A new immigration policy is coming to the U.S. and it isn’t floating in on an inner tube.
This week President Bush outlined plans to create new jails to make deportation a quicker process for illegal immigrants and having a “temporary worker program” that would allow immigrants to stay in the country and work at jobs “that Americans will not do.”
He insists these programs are not designed as a form of amnesty for individuals entering the country illegally.
So what is it?
This country was built on the backs of foreign laborers, many of our great-grandparents among them, and if you see any press releases involving Wal-Mart you know that the practice continues to this day.
Our government asked for the world’s tired, poor and huddled masses generations ago as a way to build the cities and networks we use in our everyday lives.
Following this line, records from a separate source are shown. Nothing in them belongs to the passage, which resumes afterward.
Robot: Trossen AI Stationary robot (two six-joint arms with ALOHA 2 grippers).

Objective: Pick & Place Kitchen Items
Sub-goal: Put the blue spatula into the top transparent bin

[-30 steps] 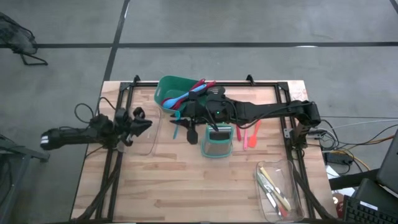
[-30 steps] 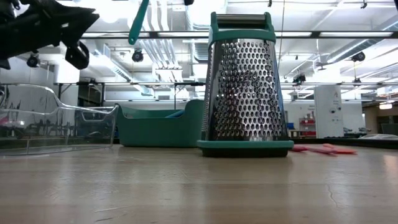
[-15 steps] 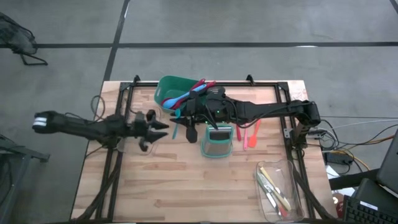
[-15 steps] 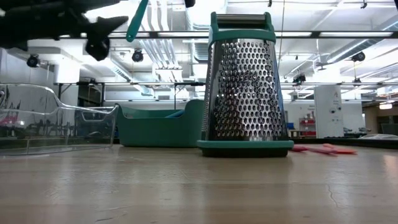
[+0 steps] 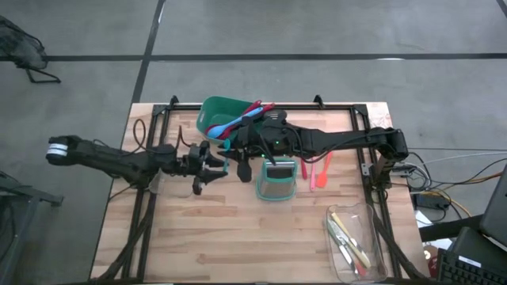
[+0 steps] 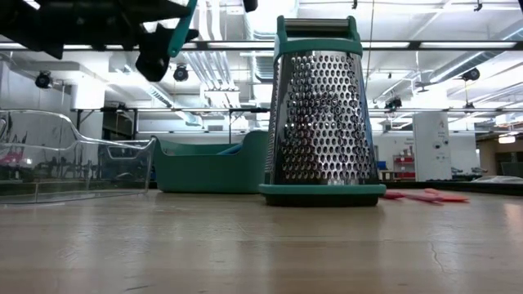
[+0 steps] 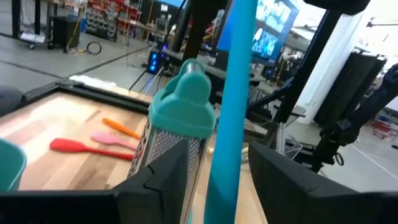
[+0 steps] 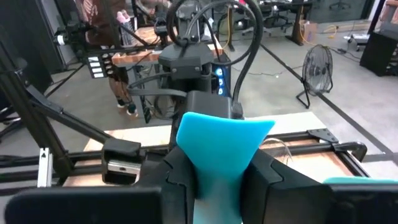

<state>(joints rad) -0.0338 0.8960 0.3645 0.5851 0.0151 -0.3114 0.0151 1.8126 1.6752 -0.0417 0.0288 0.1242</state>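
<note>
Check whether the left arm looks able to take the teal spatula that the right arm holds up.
Probably yes. The left end effector is open with the teal spatula handle between its fingers; nothing blocks it. The right end effector is shut on the blade end.

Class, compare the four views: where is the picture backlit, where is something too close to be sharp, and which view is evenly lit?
Low view: bright ceiling lights behind turn the left gripper into a silhouette. Left wrist view: the blue handle between the fingers is close and soft, and the grater slightly blurred. Right wrist view: the blue spatula fills the foreground. High view: flat, even light on the table.
</note>
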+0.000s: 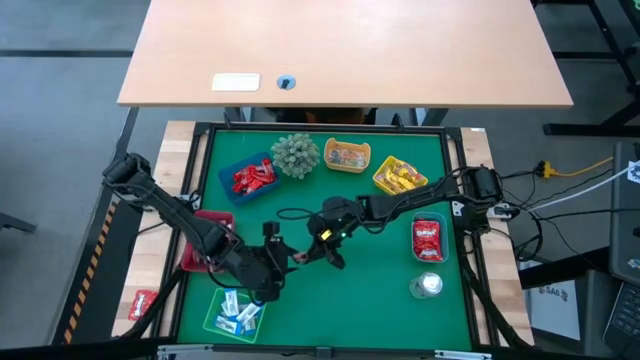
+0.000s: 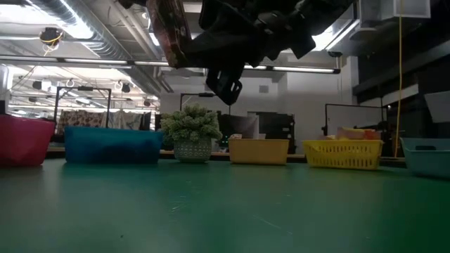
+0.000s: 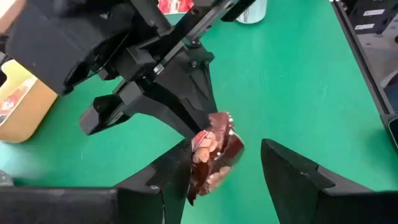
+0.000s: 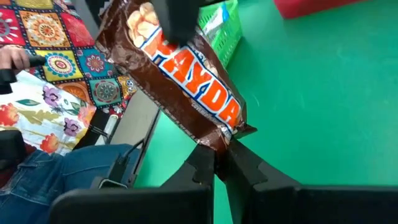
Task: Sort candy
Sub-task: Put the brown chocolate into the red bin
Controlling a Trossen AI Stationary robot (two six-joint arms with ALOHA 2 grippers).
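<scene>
A brown candy bar with orange-white lettering (image 4: pixel 186 81) is held up over the green mat's middle, between my two grippers. My right gripper (image 4: pixel 219 152) reaches in from the table's right (image 1: pixel 318 250) and is shut on the bar. My left gripper (image 3: pixel 224 149) comes from the left (image 1: pixel 283 258) and is open, one finger on each side of the bar (image 3: pixel 211 158). In the low view the bar (image 2: pixel 169 31) hangs well above the table. More candy lies in the trays around the mat. My right gripper pinches the bar's crimped wrapper end (image 4: pixel 235 132) between its two fingers, coming from the table's right and slanting toward the near edge. The bar is lifted clear of the table and sticks out tilted beyond the fingertips. My left gripper has one finger (image 3: pixel 171 177) right beside the bar's side; whether it touches, I cannot tell.
Around the mat stand a blue tray with red candy (image 1: pixel 250 178), a spiky plant ball (image 1: pixel 295 155), an orange tray (image 1: pixel 347 155), a yellow basket (image 1: pixel 398 175), a pale tray (image 1: pixel 428 240), a red tray (image 1: pixel 200 245), a green tray (image 1: pixel 238 312) and a silvery cup (image 1: pixel 428 285). A seated person (image 4: pixel 50 93) shows beyond the table's edge.
</scene>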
So where are those words now? What have we said for the better part of the 20th century when people poke their heads through fences and risk an ocean passage to get inside our borders?
The formation of unions to leverage employers led to pricier labor and the demand for a cheap, hardworking workforce grew.
If we had a true anti-immigration deterrent we would simply build a security fence along the Mexican border likened to the one in Israel and the West Bank.
But our contractors and managers need people to lay bricks and move soil so that our society can plant more mini-malls and gas stations.
Americans won’t take the jobs that businesses are selling because you can’t live very well on $2 per hour unless you’re off the grid and not filing a tax return.
We have no better system for detecting illegal immigrants’ movement into the states since our borders are not secure enough to keep them out.
People willing to come and break their backs aren’t being sold the American dream.
They’re the currency we use to buy it ourselves.
– Robert Lamothe is a senior biology major.